Material provided ::
-- Opening Marker --
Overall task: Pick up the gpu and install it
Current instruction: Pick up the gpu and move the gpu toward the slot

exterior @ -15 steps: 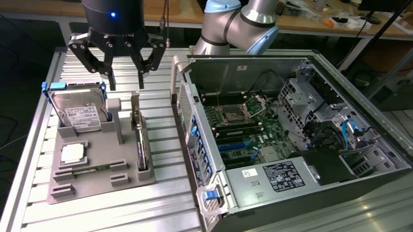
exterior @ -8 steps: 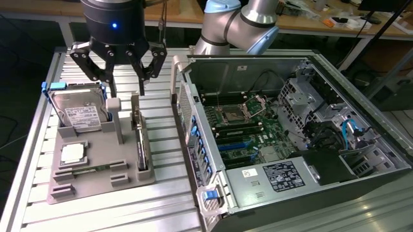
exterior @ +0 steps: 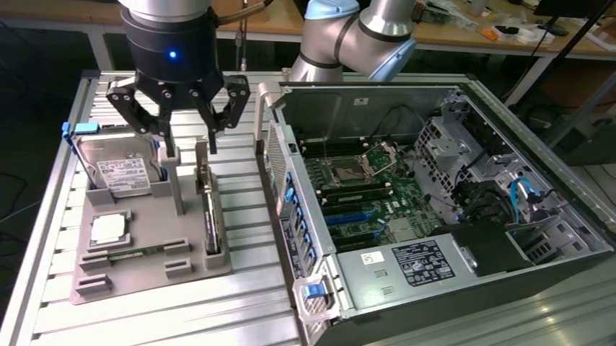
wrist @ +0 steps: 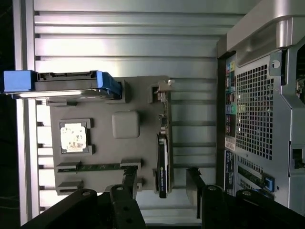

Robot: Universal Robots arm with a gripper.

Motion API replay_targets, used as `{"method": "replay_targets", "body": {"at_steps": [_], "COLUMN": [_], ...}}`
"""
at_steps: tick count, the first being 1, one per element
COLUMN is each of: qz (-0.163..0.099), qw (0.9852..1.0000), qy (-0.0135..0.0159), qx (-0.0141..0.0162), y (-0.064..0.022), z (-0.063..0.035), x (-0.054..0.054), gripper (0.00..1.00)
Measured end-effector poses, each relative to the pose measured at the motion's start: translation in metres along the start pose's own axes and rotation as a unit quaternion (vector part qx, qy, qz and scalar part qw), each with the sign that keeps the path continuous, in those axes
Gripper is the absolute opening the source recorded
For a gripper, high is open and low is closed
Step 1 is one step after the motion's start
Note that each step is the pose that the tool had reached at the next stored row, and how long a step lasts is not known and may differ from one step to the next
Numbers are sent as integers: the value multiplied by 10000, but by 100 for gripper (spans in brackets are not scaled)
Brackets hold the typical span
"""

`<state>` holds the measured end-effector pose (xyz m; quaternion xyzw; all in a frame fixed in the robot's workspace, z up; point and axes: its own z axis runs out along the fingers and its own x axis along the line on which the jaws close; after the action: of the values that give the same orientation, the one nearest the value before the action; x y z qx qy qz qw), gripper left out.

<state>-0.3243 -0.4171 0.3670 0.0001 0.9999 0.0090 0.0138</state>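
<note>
1. My claw [exterior: 187,138] hangs wide open above the gpu [exterior: 210,216].
2. It stands on edge in the grey holder [exterior: 144,270], along the side nearest the computer case [exterior: 366,104].
3. I'd straddle the card evenly, descending straight.

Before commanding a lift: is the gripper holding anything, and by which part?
Nothing is held. The open gripper hangs above the gpu, which stands on edge in the gray tray.

Exterior view angles down, wrist view straight down, sharing the tray [exterior: 144,216] [wrist: 138,95].
</note>
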Motion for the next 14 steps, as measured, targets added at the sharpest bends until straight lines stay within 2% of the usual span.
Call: {"method": "replay_targets", "body": {"at_steps": [5,14], "qz": [-20,-20], "qw": [10000,10000], "qy": [2,1], "qx": [38,38], "y": [-37,-42], "z": [69,234], "x": [-3,-52], "gripper": [54,54]}}
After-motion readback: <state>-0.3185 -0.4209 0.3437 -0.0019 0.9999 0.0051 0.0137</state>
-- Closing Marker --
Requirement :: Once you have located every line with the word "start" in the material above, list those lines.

Solution for this task ::
Measured end-effector poses, each relative to the pose measured at the motion's start: translation in metres along the start pose's own axes and rotation as a unit quaternion (vector part qx, qy, qz and scalar part qw), each with the sign that keeps the path continuous, in those axes
Step 1 is one step after the motion's start

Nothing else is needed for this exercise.